▶ _About this exercise_: Your answer must be the full listing below, repeated exactly.
──────────────────────────────
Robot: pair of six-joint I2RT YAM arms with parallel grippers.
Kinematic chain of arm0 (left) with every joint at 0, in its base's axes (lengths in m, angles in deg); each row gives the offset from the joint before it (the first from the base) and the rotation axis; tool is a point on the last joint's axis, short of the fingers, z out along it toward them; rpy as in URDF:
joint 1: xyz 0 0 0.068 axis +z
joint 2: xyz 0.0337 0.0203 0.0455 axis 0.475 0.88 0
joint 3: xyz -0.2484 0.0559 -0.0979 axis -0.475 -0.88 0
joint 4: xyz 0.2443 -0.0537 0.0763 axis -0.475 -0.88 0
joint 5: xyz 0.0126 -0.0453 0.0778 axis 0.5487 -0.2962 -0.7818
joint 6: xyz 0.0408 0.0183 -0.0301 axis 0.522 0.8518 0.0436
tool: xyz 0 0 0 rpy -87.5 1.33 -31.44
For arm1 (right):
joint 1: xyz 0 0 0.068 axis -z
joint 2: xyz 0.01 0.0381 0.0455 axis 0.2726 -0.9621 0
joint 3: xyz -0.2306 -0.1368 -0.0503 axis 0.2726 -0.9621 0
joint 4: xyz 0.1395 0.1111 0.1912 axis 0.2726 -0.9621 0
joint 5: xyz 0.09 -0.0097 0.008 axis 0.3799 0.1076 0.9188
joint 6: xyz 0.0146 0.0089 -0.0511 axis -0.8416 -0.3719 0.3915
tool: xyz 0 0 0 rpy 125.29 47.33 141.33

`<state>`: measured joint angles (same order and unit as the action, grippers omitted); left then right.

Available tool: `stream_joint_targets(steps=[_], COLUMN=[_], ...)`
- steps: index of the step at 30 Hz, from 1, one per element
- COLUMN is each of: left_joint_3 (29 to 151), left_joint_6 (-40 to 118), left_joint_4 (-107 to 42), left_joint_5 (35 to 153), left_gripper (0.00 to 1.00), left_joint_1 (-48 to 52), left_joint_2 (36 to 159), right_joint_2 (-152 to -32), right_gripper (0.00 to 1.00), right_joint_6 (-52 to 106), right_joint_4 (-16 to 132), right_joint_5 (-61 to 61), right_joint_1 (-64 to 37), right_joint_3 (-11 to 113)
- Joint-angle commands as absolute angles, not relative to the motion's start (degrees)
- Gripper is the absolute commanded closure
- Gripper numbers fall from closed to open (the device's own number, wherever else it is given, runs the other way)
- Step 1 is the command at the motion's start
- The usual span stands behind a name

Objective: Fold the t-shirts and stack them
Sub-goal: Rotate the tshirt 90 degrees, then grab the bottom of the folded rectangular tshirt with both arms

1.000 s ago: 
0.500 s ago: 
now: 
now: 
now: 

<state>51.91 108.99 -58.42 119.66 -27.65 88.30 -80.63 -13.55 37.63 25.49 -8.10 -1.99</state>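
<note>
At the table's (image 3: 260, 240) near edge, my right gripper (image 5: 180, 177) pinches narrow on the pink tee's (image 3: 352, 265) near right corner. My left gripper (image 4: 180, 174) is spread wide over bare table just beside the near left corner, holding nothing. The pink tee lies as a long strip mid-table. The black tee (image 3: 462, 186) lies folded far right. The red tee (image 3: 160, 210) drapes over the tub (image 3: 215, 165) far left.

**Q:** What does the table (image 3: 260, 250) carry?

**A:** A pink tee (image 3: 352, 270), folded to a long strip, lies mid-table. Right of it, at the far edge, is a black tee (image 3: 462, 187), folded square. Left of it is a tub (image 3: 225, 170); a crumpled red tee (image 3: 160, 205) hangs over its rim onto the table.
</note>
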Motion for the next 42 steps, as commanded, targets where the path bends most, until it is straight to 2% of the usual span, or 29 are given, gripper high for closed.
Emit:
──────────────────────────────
▶ _Task result_:
Robot: pair of six-joint I2RT YAM arms with parallel grippers.
Kinematic chain of arm0 (left) with every joint at 0, in its base's axes (lengths in m, angles in deg); each row gives the offset from the joint before it (the first from the base) and the rotation axis; tool is a point on the last joint's axis, short of the fingers, z out along it toward them; rpy as in URDF:
joint 1: xyz 0 0 0.068 axis +z
joint 2: xyz 0.0337 0.0203 0.0455 axis 0.475 0.88 0
joint 3: xyz -0.2484 0.0559 -0.0979 axis -0.475 -0.88 0
joint 4: xyz 0.2443 -0.0537 0.0763 axis -0.475 -0.88 0
joint 5: xyz 0.0126 -0.0453 0.0778 axis 0.5487 -0.2962 -0.7818
joint 6: xyz 0.0408 0.0183 -0.0301 axis 0.522 0.8518 0.0436
tool: xyz 0 0 0 rpy -87.5 1.33 -31.44
For arm1 (right):
joint 1: xyz 0 0 0.068 axis -z
joint 2: xyz 0.01 0.0381 0.0455 axis 0.2726 -0.9621 0
joint 3: xyz -0.2306 -0.1368 -0.0503 axis 0.2726 -0.9621 0
joint 4: xyz 0.1395 0.1111 0.1912 axis 0.2726 -0.9621 0
joint 5: xyz 0.09 -0.0097 0.008 axis 0.3799 0.1076 0.9188
joint 6: xyz 0.0146 0.0089 -0.0511 axis -0.8416 -0.3719 0.3915
tool: xyz 0 0 0 rpy 125.29 47.33 141.33

`<state>`: measured joint angles (same order and unit as the action, grippers omitted); left then right.

Available tool: `stream_joint_targets(steps=[_], COLUMN=[_], ...)`
- steps: index of the step at 30 Hz, from 1, one per element
- COLUMN is each of: left_joint_3 (29 to 151), left_joint_6 (-40 to 118), left_joint_4 (-107 to 42), left_joint_5 (35 to 153), left_gripper (0.00 to 1.00), left_joint_1 (-48 to 52), left_joint_2 (36 to 159), right_joint_2 (-152 to -32), right_gripper (0.00 to 1.00), right_joint_6 (-52 to 106), right_joint_4 (-16 to 132), right_joint_5 (-61 to 61), right_joint_1 (-64 to 37), right_joint_3 (-11 to 113)
- Joint-angle commands as absolute angles, not relative to the motion's start (degrees)
- Gripper is the absolute commanded closure
- Gripper numbers fall from closed to open (the device's own number, wherever else it is given, runs the other way)
- Step 1 is the command at the motion's start
- The usual span stands behind a name

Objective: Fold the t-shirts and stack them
Sub-goal: Rotate the tshirt 90 degrees, then grab the bottom of the folded rectangular tshirt with both arms

1.000 s ago: 
0.500 s ago: 
now: 
now: 
now: 

<state>51.91 108.99 -58.42 119.66 -27.65 88.30 -80.63 -13.55 37.63 25.49 -8.10 -1.99</state>
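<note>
At the table's (image 3: 260, 240) near edge, my right gripper (image 5: 180, 177) pinches narrow on the pink tee's (image 3: 352, 265) near right corner. My left gripper (image 4: 180, 174) is spread wide over bare table just beside the near left corner, holding nothing. The pink tee lies as a long strip mid-table. The black tee (image 3: 462, 186) lies folded far right. The red tee (image 3: 160, 210) drapes over the tub (image 3: 215, 165) far left.

**Q:** What does the table (image 3: 260, 250) carry?

**A:** A pink tee (image 3: 352, 270), folded to a long strip, lies mid-table. Right of it, at the far edge, is a black tee (image 3: 462, 187), folded square. Left of it is a tub (image 3: 225, 170); a crumpled red tee (image 3: 160, 205) hangs over its rim onto the table.
</note>
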Motion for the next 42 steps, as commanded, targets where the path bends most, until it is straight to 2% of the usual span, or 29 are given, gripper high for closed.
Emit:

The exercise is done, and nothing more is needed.